__PROBLEM TO SOLVE__. The output should be every line below that includes the word "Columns".

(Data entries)

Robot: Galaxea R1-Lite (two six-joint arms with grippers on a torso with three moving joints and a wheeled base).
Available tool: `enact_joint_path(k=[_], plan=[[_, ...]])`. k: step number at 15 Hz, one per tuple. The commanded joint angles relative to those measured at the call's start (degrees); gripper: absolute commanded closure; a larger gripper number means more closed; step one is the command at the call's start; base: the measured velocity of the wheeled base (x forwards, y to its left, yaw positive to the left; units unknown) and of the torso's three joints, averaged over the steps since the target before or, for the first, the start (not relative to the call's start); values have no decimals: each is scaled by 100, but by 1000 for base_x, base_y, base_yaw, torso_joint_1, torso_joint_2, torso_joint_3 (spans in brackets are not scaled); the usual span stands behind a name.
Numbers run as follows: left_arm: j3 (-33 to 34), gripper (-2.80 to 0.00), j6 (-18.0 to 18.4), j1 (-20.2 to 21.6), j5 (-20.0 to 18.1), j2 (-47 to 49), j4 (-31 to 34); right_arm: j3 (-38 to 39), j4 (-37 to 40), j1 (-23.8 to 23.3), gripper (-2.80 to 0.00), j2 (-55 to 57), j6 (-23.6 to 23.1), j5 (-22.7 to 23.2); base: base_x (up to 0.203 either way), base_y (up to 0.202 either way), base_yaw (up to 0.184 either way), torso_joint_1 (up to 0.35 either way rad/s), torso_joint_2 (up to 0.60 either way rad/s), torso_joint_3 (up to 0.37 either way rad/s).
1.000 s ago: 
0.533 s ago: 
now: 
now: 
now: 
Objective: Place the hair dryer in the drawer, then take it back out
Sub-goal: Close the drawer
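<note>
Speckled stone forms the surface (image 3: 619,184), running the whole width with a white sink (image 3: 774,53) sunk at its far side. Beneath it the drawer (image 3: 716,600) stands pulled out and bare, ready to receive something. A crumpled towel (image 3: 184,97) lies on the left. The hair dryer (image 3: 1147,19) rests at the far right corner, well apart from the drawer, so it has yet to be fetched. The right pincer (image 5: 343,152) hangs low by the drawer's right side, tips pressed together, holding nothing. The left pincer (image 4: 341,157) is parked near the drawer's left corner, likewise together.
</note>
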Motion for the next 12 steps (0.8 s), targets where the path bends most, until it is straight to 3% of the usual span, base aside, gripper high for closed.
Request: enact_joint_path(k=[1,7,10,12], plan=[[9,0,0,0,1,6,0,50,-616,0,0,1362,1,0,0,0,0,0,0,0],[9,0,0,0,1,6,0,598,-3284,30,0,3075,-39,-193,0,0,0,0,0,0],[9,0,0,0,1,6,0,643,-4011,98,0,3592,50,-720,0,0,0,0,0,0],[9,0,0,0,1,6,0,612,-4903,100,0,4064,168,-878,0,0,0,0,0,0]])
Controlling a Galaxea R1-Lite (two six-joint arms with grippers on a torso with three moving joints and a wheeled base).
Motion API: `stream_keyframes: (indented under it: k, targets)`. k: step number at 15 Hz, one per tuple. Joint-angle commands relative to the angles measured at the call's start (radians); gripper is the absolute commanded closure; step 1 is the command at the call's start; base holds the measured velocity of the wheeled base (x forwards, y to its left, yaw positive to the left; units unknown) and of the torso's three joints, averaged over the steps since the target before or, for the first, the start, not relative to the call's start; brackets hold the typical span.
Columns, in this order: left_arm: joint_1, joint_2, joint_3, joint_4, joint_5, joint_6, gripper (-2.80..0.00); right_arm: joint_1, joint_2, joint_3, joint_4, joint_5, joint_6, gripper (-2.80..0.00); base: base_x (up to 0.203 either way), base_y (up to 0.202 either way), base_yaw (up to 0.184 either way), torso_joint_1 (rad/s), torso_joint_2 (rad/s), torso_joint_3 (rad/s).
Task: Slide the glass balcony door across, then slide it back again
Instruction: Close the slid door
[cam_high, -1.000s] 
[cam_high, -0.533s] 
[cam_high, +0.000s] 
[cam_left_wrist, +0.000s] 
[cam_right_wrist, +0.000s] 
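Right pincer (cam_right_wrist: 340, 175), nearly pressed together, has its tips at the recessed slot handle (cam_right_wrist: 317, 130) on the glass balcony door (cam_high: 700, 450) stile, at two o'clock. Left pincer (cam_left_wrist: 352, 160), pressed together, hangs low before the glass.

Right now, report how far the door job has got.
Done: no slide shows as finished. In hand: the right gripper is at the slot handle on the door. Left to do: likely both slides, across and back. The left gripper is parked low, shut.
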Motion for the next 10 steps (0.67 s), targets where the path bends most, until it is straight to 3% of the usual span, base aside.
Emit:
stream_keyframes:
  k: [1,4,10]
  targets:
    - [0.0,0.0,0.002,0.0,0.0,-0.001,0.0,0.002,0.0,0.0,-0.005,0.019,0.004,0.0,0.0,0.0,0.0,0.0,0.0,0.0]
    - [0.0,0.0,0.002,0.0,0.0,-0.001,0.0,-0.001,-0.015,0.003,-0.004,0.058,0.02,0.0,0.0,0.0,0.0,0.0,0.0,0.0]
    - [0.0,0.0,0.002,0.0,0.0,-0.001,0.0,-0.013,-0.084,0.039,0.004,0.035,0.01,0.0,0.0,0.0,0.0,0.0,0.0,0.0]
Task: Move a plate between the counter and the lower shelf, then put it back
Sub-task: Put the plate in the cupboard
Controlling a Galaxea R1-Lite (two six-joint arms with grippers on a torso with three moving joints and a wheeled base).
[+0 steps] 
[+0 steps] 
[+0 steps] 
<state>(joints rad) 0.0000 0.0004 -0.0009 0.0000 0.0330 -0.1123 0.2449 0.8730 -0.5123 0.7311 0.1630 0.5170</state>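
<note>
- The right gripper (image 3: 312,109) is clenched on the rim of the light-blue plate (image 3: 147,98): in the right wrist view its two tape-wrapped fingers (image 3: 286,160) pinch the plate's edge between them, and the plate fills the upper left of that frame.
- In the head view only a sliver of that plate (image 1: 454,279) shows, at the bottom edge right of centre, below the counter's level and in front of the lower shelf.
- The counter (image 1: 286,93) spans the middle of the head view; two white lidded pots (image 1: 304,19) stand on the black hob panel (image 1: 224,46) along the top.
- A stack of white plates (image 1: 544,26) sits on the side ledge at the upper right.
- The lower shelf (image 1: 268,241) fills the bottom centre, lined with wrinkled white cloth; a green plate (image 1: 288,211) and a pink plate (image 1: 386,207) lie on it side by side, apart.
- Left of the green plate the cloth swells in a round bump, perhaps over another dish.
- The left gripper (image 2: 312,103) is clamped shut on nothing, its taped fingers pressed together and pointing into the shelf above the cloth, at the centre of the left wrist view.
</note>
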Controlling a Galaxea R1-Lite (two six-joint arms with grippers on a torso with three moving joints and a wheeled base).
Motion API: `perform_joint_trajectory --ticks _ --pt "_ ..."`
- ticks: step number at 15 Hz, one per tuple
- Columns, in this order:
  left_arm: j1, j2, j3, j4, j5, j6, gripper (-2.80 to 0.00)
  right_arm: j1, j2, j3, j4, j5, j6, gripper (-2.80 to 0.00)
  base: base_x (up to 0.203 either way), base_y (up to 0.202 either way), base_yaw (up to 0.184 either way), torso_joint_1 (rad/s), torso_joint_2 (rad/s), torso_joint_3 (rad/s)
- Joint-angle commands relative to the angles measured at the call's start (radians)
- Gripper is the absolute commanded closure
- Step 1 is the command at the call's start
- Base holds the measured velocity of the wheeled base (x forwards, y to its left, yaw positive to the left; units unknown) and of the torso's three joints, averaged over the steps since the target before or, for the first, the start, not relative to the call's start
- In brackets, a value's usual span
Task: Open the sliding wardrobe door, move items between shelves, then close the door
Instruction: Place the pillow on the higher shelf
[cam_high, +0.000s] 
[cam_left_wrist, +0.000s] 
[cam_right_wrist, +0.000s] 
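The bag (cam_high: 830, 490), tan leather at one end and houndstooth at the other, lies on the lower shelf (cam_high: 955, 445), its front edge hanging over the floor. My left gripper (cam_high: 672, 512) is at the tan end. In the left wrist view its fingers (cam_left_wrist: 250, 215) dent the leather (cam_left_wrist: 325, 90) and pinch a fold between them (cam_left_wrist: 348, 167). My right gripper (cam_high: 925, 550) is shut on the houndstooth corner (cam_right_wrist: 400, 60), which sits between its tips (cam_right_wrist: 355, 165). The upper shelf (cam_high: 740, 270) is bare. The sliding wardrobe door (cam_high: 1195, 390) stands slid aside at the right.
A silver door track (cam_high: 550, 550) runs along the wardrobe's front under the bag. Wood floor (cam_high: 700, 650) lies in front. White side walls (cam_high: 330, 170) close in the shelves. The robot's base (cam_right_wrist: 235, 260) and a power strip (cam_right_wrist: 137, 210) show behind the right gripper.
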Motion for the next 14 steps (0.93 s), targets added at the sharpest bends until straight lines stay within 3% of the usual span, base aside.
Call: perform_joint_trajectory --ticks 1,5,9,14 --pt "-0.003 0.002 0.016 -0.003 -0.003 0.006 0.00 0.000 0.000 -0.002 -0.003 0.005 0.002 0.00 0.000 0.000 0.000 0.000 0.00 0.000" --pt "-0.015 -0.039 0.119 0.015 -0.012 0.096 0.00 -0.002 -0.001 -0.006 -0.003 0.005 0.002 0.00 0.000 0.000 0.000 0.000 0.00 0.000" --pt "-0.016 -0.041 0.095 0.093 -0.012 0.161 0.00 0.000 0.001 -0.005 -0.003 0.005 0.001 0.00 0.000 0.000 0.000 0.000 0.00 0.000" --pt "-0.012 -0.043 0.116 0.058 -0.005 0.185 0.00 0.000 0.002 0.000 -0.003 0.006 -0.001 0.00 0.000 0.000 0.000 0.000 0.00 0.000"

__EXERCISE RESULT__.
Columns, in this order: left_arm: joint_1, joint_2, joint_3, joint_4, joint_5, joint_6, gripper (-2.80..0.00); right_arm: joint_1, joint_2, joint_3, joint_4, joint_5, joint_6, gripper (-2.80..0.00); base: base_x (up to 0.203 either way), base_y (up to 0.202 either way), base_yaw (up to 0.184 either way), torso_joint_1 (rad/s), torso_joint_2 (rad/s), torso_joint_3 (rad/s).
- Columns, in this order:

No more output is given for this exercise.